Karen ~ wildlucky4me ~

iVillage Member
Registered: 07-02-2008
Tue, 10-21-2008 - 5:20pm
Thanks ladies. I'm meeting with my attorney on Monday to go over our tentative agreement. I'm confused and just mentally exhausted at all the stuff going on. I feel defeated and just don't want to fight with STBX anymore. Part of me thinks $2500 is an insulting amount, especially considering that he has $16,000 in a retirement account- money he earned while I stayed at home with our daughter. In addition to that our house is valued at $147k, we owe $132, so essentially that is an additional $15k in assets. After our debt we have $20k in assets (sorry if I made that confusing in the prior post!). I know that part of me just doesn't want to fight anymore, and even part of me still pathetically loves him, so of course I want to be agreeable. When I really allow myself to think about the situation it just eats me up. Sure it's only $15k, but it's money he earned thanks in part to me, and the thought that one day he and some other woman will enjoy money I helped to accumulate just eats me up. I know, I know, I'm putting the cart before the horse and stressing about things that have not even happened, but I can't help it.
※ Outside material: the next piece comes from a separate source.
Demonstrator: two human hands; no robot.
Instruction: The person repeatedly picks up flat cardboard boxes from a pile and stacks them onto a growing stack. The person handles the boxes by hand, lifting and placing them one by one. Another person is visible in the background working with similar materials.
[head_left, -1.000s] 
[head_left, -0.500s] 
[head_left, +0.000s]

And as much as I'd love to keep our house, financially it's just not possible, so now I get to stew over the thought that one day he might live here with another woman, and that just drives me insane. This is the house I picked out, where I've spent countless hours removing carpet and removing thousands of tack strips and staples from the floor, painted almost every room, planted flowers. I seriously envision myself chopping all of the plants apart like that scene from Mommy Dearest. Gosh, I may be losing it. On the bright side I have 2 interviews on Wed. and Thur. so maybe just maybe things are starting to look up for me.